Task to complete »
Below is a listing; transcribe it exactly but without any images.

········

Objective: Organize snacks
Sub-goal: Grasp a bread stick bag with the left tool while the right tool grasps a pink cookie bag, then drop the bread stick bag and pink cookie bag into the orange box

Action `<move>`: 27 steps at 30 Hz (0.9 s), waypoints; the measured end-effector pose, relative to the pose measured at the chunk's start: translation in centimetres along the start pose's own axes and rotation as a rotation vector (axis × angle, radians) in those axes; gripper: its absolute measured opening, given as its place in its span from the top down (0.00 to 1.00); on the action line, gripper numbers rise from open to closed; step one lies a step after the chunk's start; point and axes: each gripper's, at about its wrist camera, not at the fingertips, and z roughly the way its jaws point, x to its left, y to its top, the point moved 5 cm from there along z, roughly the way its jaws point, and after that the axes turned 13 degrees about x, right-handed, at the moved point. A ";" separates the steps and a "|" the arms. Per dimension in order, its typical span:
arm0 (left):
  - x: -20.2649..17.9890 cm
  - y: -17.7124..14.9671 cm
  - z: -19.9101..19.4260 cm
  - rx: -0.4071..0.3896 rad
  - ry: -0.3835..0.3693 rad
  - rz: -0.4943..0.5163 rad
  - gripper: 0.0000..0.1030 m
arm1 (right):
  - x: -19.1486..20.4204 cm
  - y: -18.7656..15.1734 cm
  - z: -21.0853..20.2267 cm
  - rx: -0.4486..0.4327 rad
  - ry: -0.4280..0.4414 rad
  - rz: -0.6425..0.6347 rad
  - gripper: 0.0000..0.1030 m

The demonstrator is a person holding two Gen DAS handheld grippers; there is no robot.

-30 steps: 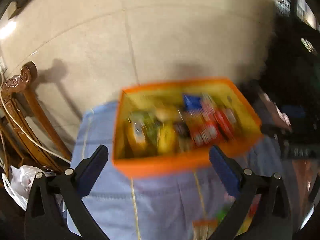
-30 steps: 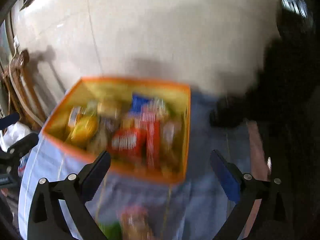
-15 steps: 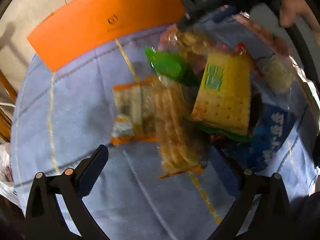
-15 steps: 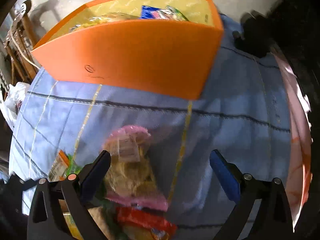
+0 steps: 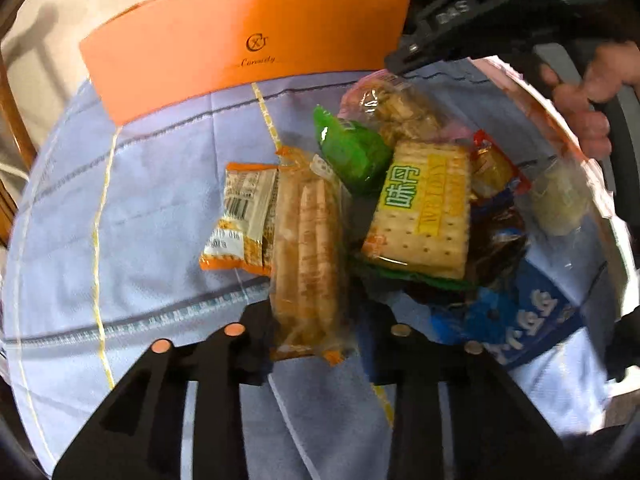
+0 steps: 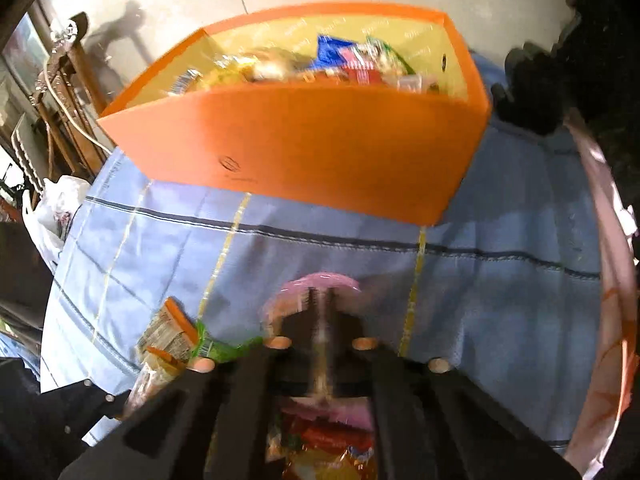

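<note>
An orange box [image 5: 248, 36] stands at the far side of a blue tablecloth; the right wrist view shows it [image 6: 320, 148] filled with several snack packs. A pile of loose snacks lies nearer. My left gripper [image 5: 312, 328] is shut on a long clear pack of biscuit sticks [image 5: 308, 256]. Beside it lie an orange-edged pack [image 5: 240, 220], a green pack [image 5: 352, 152] and a yellow cracker pack [image 5: 424, 216]. My right gripper [image 6: 320, 320] is shut on a pink-edged snack pack [image 6: 320, 284], also seen in the left wrist view [image 5: 392, 108].
A blue pack [image 5: 520, 320] and red packs [image 5: 496, 168] lie at the pile's right. Wooden chair parts [image 6: 68, 92] and a white plastic bag [image 6: 56, 208] stand left of the table. A pink-orange cloth edge [image 6: 616, 280] runs along the right.
Both grippers dropped from above the box to the snack pile. The left jaws closed on the biscuit stick pack and the right jaws closed on the pink-edged pack.
</note>
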 end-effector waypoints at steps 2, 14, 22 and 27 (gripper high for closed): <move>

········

Worked solution »
Objective: Organize snacks
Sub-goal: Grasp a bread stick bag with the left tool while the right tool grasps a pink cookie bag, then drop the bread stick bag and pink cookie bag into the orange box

Action `<move>`: 27 steps at 30 Hz (0.9 s), waypoints; the measured end-effector pose, relative to the pose measured at the chunk's start: translation in centimetres along the start pose's own axes and rotation as a rotation vector (axis × angle, radians) in those axes; gripper: its absolute measured opening, given as its place in its span from the top down (0.00 to 1.00); on the action line, gripper numbers rise from open to closed; step one lies a step after the chunk's start; point and axes: each gripper's, at about its wrist camera, not at the fingertips, and z roughly the way its jaws point, x to its left, y to its top, the point moved 5 cm from there along z, roughly the way its jaws point, and after that the axes turned 13 degrees about x, right-handed, at the moved point. A ";" separates the steps and a "|" the arms. Per dimension in order, its typical span:
arm0 (left):
  - x: -20.2649..17.9890 cm
  - y: -17.7124..14.9671 cm
  - z: -19.9101..19.4260 cm
  - rx: -0.4071..0.3896 rad
  - ry: -0.3835..0.3693 rad
  - rz: -0.4943..0.5163 rad
  - gripper: 0.0000..0.1030 m
arm1 (right):
  - x: -19.1486..20.4204 cm
  - y: -18.7656..15.1734 cm
  - z: -21.0853..20.2267 cm
  - rx: -0.4486..0.4327 rad
  - ry: -0.4280..0.4414 rad
  - rz: -0.6425..0.6347 rad
  - gripper: 0.0000..0.1030 m

The demonstrator is a person holding two Gen DAS handheld grippers; there is no robot.

-30 steps: 
-30 steps: 
-15 steps: 
-15 steps: 
+0 steps: 
+0 steps: 

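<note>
An orange box [image 5: 248, 36] stands at the far side of a blue tablecloth; the right wrist view shows it [image 6: 320, 148] filled with several snack packs. A pile of loose snacks lies nearer. My left gripper [image 5: 312, 328] is shut on a long clear pack of biscuit sticks [image 5: 308, 256]. Beside it lie an orange-edged pack [image 5: 240, 220], a green pack [image 5: 352, 152] and a yellow cracker pack [image 5: 424, 216]. My right gripper [image 6: 320, 320] is shut on a pink-edged snack pack [image 6: 320, 284], also seen in the left wrist view [image 5: 392, 108].
A blue pack [image 5: 520, 320] and red packs [image 5: 496, 168] lie at the pile's right. Wooden chair parts [image 6: 68, 92] and a white plastic bag [image 6: 56, 208] stand left of the table. A pink-orange cloth edge [image 6: 616, 280] runs along the right.
Both grippers dropped from above the box to the snack pile. The left jaws closed on the biscuit stick pack and the right jaws closed on the pink-edged pack.
</note>
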 end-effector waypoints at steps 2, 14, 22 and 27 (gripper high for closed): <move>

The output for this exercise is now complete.